The American College Health Association in April recommended that all schools, when possible under state law, require that students be vaccinated against the coronavirus, noting that campus conditions — like having students housed closely together in dormitories — can make it easy for a virus to take hold and spread.

"I'm hoping we can get to a point where we deal with this like we deal with other vaccine-preventable diseases," said Anita Barkin, co-chair of ACHA's Covid-19 Task Force. For instance, about 88 percent of schools require some form of measles vaccination requirements, the group has found.

But administrators' coronavirus decisions appear to be politically tinged. Of the nearly 400 colleges that have moved to mandate coronavirus vaccinations as of Thursday evening, according to the Chronicle for Higher Education, about 25 are located in states won last year by former president Donald Trump.

"It's not surprising," Barkin said. "There's been a lot of political banter during the pandemic that's made it very hard at points for us to have a consistent public health message regarding mitigation strategies and vaccination."

At least one college leader who called for a vaccine mandate backed down amid local pressure.

Nova Southeastern University, a private university in Florida, on April 1 announced that it would require students and faculty to get vaccinated against the coronavirus — a plan that was swiftly paused when DeSantis issued an executive order the next day that banned vaccine passports in the state. NSU President George Hanbury on May 5 released a statement that the school would instead push for voluntary vaccinations and praised DeSantis for helping with the "mammoth effort" to vaccinate the state.

That announcement "is the only information on the updated covid-19 protocols being provided by NSU at this time," spokesperson Joe Donzelli wrote in an email last week, declining to answer The Post's questions about why the school changed its policy.

Meanwhile, some colleges that took aggressive action to combat the pandemic last year have been more circumspect about mandating vaccinations this spring.

West Virginia University President Gordon Gee wrote in March 2020 that universities must "lead and not follow" when combating the coronavirus, as he touted his school's rapid efforts to shift courses online, cancel athletic events and take other precautionary steps. But the school won't require shots, even though West Virginia Gov.

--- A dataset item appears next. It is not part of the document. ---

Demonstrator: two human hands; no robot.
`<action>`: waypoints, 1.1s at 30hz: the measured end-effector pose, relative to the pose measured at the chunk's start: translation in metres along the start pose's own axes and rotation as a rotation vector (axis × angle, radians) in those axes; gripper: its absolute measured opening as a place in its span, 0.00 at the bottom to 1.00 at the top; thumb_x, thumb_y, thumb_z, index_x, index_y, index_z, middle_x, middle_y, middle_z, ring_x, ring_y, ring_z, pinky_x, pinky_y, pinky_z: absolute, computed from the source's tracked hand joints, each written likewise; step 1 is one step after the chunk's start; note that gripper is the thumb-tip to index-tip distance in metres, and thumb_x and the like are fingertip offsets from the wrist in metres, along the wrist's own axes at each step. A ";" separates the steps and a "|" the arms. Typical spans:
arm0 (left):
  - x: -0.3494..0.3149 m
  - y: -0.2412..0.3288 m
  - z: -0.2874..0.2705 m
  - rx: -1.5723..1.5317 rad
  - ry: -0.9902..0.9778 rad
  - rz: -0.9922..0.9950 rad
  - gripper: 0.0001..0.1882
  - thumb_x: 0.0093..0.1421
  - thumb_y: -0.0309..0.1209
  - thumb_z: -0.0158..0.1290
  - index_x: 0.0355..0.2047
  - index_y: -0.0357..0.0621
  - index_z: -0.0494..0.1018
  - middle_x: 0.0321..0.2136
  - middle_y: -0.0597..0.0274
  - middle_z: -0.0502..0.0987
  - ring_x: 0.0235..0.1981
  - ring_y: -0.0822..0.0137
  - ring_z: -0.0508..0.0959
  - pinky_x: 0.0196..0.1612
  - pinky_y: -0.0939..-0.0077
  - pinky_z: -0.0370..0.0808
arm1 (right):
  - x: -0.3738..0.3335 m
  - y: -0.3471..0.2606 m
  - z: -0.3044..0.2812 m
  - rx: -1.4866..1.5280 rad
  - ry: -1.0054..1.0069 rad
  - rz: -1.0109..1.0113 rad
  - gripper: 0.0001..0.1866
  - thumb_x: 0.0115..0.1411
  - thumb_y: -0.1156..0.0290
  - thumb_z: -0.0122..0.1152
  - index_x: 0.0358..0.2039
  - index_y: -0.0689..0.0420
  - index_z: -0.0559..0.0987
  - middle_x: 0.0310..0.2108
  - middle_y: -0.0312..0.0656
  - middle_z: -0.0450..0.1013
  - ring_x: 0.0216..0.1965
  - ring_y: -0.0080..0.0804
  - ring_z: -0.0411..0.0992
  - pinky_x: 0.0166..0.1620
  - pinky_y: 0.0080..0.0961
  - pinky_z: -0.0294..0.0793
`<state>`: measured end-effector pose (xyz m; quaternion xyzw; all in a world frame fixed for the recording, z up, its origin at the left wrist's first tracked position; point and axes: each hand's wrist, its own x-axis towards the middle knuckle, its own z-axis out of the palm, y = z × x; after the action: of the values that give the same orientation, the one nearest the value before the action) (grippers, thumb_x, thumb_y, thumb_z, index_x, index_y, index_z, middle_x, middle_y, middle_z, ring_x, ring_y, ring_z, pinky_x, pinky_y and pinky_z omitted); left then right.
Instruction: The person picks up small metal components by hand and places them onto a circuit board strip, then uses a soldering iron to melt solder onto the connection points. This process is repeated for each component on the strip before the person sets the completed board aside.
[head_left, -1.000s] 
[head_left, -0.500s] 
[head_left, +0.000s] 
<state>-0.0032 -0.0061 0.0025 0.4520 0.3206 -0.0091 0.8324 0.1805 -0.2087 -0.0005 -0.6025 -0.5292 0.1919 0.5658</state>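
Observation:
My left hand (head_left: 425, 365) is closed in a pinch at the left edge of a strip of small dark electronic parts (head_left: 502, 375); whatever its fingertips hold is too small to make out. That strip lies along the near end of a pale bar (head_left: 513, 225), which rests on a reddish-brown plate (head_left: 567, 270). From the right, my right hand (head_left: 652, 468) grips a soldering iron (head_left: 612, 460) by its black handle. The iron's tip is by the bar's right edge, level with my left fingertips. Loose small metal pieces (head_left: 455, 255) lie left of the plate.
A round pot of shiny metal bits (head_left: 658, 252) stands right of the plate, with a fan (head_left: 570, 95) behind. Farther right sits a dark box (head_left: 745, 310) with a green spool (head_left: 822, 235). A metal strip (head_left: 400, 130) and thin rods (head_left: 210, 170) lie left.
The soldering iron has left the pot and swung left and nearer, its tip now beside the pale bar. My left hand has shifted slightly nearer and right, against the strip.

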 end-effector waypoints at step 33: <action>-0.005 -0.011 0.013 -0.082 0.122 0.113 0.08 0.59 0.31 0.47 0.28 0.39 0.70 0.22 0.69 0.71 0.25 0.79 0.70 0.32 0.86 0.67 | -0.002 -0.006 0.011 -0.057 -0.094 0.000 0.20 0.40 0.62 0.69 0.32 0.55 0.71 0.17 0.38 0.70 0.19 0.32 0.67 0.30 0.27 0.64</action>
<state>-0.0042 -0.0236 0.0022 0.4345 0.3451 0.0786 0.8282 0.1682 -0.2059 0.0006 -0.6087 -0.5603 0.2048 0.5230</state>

Jim Justice, R, has said he's open to it.

"While WVU is not currently requiring vaccination, we are strongly recommending it and we have created an incentives plan," spokesperson April Kaull said in a statement, pointing to a plan that says more student activities can resume if the school community hits an 80 percent vaccination rate.

Lynn Pasquerella, president of the Association of American Colleges and Universities and a medical ethicist, said she's worried that academic leaders aren't thinking about the long-term implications for their students.

"The least we can do is to help students by not having them have to worry about whether the person next to them is a carrier of covid-19, or whether they're going to get sick in the classroom," she said.

Boom, the Houston Methodist CEO, made a similar case to other employers.

"It's the right thing to do. It's what protects vulnerable people," Boom said, touting his organization's own data on the shots' effectiveness. "The most common thing I've heard from the community of our existing patients is a big, huge, thank you."